No hay nadie a quien pueda resultarle extraño, pensó, y empezó a guardar con cuidado todos los juguetes masticables de Beatrice en una pequeña bolsa de tela.

En aquel momento George salía del metro y se dirigía al restaurante a toda prisa. Había pasado el día en Westchester trabajando con una rebelde terrier color trigo que pertenecía a una amiga de la madre de Alexandra. Aburrida y poco ejercitada en su propio jardín vallado, la perra se envalentonaba tanto como se asustaba en las raras ocasiones en que la sacaban a la calle. Las zonas residenciales eran difíciles y antinaturales incluso para las mascotas, pensó George.

Caminaba deprisa por Broadway, respirando el cortante y enrarecido aire. El cielo había pasado de su sucio color diurno a la triste oscuridad invernal. La gente se acurrucaba y resoplaba en sus gruesos abrigos sin gracia. Y George no cabía en sí de alegría. Esa mañana se había inscrito en la Asociación de Adiestradores de Perros Mascotas. Se había matriculado en un seminario sobre Nuevas Técnicas para Adiestradores de Perros. Soy un Nuevo Adiestrador de Perros, pensó, sacudiendo la cabeza con incredulidad, y a continuación se bajó un poco más el gorro de lana sobre las orejas. Y en la Sociedad Protectora de Animales, donde había empezado a trabajar como voluntario, la adiestradora a la que ayudaba le había ofrecido un auténtico trabajo de media jornada. A él, George. El pésimo camarero y barman mediocre, el vago, el secreto niño prodigio sin cartera.

– Porque, George -dijo ella-, yo creo que, bueno, creo que tienes un don.

Por fin, pensó George, casi con timidez, mirándose los zapatos mientras caminaba arrastrando los pies por la calle, que relucía de repente como si hubiera gotas de mica en el asfalto. Por fin. Por fin.
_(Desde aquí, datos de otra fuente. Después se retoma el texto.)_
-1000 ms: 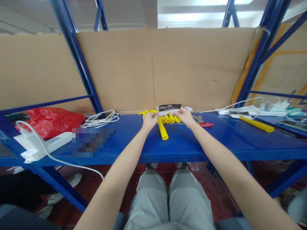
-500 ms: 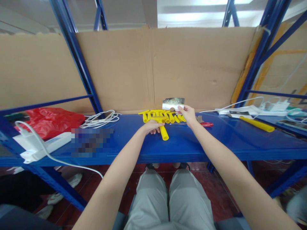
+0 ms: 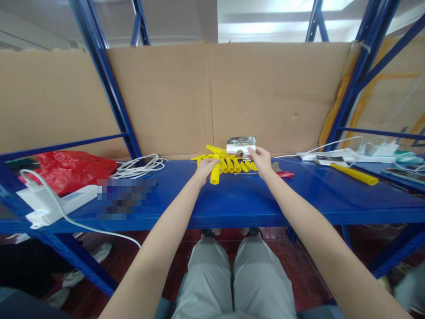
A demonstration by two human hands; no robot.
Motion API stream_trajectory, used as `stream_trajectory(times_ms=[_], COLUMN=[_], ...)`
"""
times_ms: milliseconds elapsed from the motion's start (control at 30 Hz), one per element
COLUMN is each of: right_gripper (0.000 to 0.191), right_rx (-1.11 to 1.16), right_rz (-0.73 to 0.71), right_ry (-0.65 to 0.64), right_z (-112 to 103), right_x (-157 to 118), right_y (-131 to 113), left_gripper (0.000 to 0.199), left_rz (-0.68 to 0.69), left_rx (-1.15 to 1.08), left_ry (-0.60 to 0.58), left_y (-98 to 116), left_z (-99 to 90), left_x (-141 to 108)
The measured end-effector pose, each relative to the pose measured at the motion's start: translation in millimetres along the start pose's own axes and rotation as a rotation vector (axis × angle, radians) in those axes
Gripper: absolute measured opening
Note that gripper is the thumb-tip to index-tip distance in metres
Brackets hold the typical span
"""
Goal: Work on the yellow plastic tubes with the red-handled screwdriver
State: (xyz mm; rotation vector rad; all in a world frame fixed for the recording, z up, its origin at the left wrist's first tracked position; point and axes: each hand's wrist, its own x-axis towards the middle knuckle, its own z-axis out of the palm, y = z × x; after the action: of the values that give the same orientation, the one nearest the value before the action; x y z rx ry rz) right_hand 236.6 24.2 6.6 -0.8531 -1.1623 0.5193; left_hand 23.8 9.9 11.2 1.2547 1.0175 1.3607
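My left hand [image 3: 205, 169] is closed around a yellow T-shaped plastic handle [image 3: 215, 175]. Its round hollow end points toward me and its crossbar is tilted up at the far side. With thumb and fingers my right hand [image 3: 261, 160] grips the right edge of a printed packaging card [image 3: 241, 142], held upright near the cardboard. Between and behind the hands lies a row of similar yellow pieces [image 3: 237, 165], partly hidden by the held one. A red-handled tool [image 3: 285, 174] lies just right of my right hand.
A cardboard sheet [image 3: 159, 97] stands along the back of the blue shelf [image 3: 245, 199]. On the left are a red plastic bag [image 3: 76, 168], a coiled white cable [image 3: 141, 166] and a power strip [image 3: 79, 198]. A yellow-handled tool [image 3: 355, 173] and cables lie at right.
My left hand has lifted and turned the yellow T-shaped handle, so its hollow end has swung left and its crossbar has risen. The right hand with the packaging card has barely moved.
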Motion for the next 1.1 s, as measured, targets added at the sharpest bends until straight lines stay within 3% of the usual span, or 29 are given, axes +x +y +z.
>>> stream_trajectory(times_ms=[267, 467, 833, 1100], right_gripper=[0.024, 0.021, 0.023, 0.033], right_rx=[-0.007, -0.066, 0.042, 0.042], right_rz=[0.066, 0.146, 0.207, 0.183], right_ry=[-0.018, -0.105, -0.39, -0.419], right_z=[1.6, 4.7, 13.0, 12.9], right_x=[-3.6, -8.1, -22.7, -21.7], right_y=[-7.8, -13.9, -13.6, -7.0], left_gripper=[0.019, 0.006, 0.014, 0.015], left_rz=[0.012, 0.008, -0.08, -0.152], left_rx=[-0.114, -0.217, -0.258, -0.221], left_ry=[0.355, 0.463, 0.33, 0.158], left_y=[10.6, 13.9, 10.7, 8.8], left_z=[-4.4, -4.8, -6.4, -6.4], left_x=[-3.3, -5.0, -4.3, -4.7])
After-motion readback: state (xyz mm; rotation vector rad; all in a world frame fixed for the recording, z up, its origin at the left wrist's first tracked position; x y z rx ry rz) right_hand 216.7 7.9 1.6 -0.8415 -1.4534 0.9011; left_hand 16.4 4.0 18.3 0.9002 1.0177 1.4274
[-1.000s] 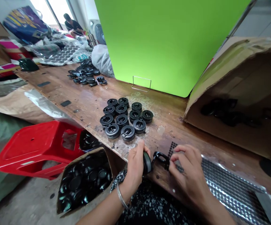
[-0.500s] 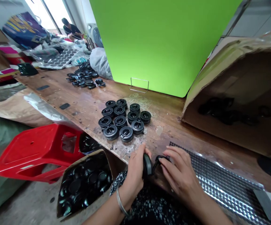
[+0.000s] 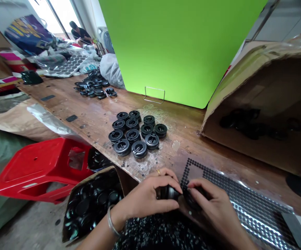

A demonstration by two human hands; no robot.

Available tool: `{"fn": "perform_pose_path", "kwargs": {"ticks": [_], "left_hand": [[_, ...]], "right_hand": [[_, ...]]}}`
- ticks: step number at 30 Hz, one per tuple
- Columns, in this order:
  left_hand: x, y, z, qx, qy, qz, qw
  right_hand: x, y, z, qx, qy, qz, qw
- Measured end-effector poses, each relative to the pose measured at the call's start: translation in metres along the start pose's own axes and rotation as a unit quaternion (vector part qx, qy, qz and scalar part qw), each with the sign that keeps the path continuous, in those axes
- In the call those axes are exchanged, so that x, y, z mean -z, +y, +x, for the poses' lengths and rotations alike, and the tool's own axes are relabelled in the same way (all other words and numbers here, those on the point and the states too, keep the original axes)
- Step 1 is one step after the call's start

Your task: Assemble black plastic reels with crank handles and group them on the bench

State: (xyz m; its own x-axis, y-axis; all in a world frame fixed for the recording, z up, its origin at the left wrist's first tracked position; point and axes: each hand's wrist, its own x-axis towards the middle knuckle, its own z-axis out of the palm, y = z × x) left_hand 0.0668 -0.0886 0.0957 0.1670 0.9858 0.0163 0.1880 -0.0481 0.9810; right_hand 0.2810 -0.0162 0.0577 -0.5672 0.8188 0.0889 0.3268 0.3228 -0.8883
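My left hand [image 3: 147, 194], with a ring and a bracelet, is curled around a thick round black plastic part [image 3: 170, 192]. Just to its right, my right hand [image 3: 214, 208] pinches a second dark curved piece [image 3: 191, 199], partly covered by the fingers. The two pieces are close together above the front edge of the table; whether they touch I cannot tell. Beyond the hands stands a group of several round black parts [image 3: 139, 148] with slotted centres. Beside my right hand lies a sheet of small black dots [image 3: 233, 189].
A cardboard box [image 3: 254, 152] with dark parts lies on its side at the right. A green board [image 3: 181, 52] stands behind. Black pieces [image 3: 94, 83] are heaped farther back. A red stool [image 3: 43, 163] and a box of black parts [image 3: 93, 205] stand lower left. Another person [image 3: 80, 34] sits far off.
My left hand has turned over the round part, its back now facing up. My right hand has moved slightly down and right, uncovering more of the dot sheet's corner.
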Motion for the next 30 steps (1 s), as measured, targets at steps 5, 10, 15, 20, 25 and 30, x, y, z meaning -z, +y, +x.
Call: {"fn": "perform_pose_path", "kwargs": {"ticks": [5,10,15,20,25,30], "left_hand": [[0.0,-0.018,0.0,0.117,0.157,-0.108,0.975],[-0.009,-0.032,0.005,0.214,0.191,-0.408,0.867],[-0.007,-0.035,0.007,0.225,0.151,-0.492,0.827],[-0.007,-0.034,0.006,0.215,0.129,-0.496,0.831],[-0.012,-0.033,0.004,0.22,0.129,-0.479,0.84],[-0.017,-0.035,0.002,0.222,0.153,-0.462,0.845]], "right_hand": [[0.008,0.019,0.028,-0.057,0.02,-0.027,0.998],[0.006,0.036,0.049,0.072,-0.029,-0.214,0.974],[0.0,0.04,0.055,0.084,-0.064,-0.293,0.95],[-0.001,0.04,0.055,0.089,-0.059,-0.308,0.945],[-0.002,0.042,0.056,0.095,-0.063,-0.302,0.947],[-0.006,0.043,0.061,0.085,-0.053,-0.307,0.947]]}}
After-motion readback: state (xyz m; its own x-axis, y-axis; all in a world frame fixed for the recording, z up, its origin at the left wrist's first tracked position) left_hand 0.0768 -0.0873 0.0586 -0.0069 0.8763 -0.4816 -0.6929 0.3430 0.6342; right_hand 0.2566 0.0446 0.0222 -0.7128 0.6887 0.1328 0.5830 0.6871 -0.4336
Llegó al trabajo veinte minutos tarde, y Jamie le echó una mirada de desesperación, pero no dijo nada. George confiaba en poder dejar pronto ese trabajo, pero de ninguna manera quería que le despidieran. Juró que sería más cuidadoso a la hora de programar su trabajo de adiestrador freelance y se dispuso a colocar vasos y a limpiar la barra con energía. Cuando empezaba a cortar un limón en rodajas entró Jody. Hacía semanas que no la veía. Tenía un aspecto terrible, pálida y delgada, con profundas ojeras. Quería preguntarle si había estado enferma, pero pensó que quizá era como preguntarle a alguien si estaba embarazada, cuando en realidad podría simplemente estar gorda.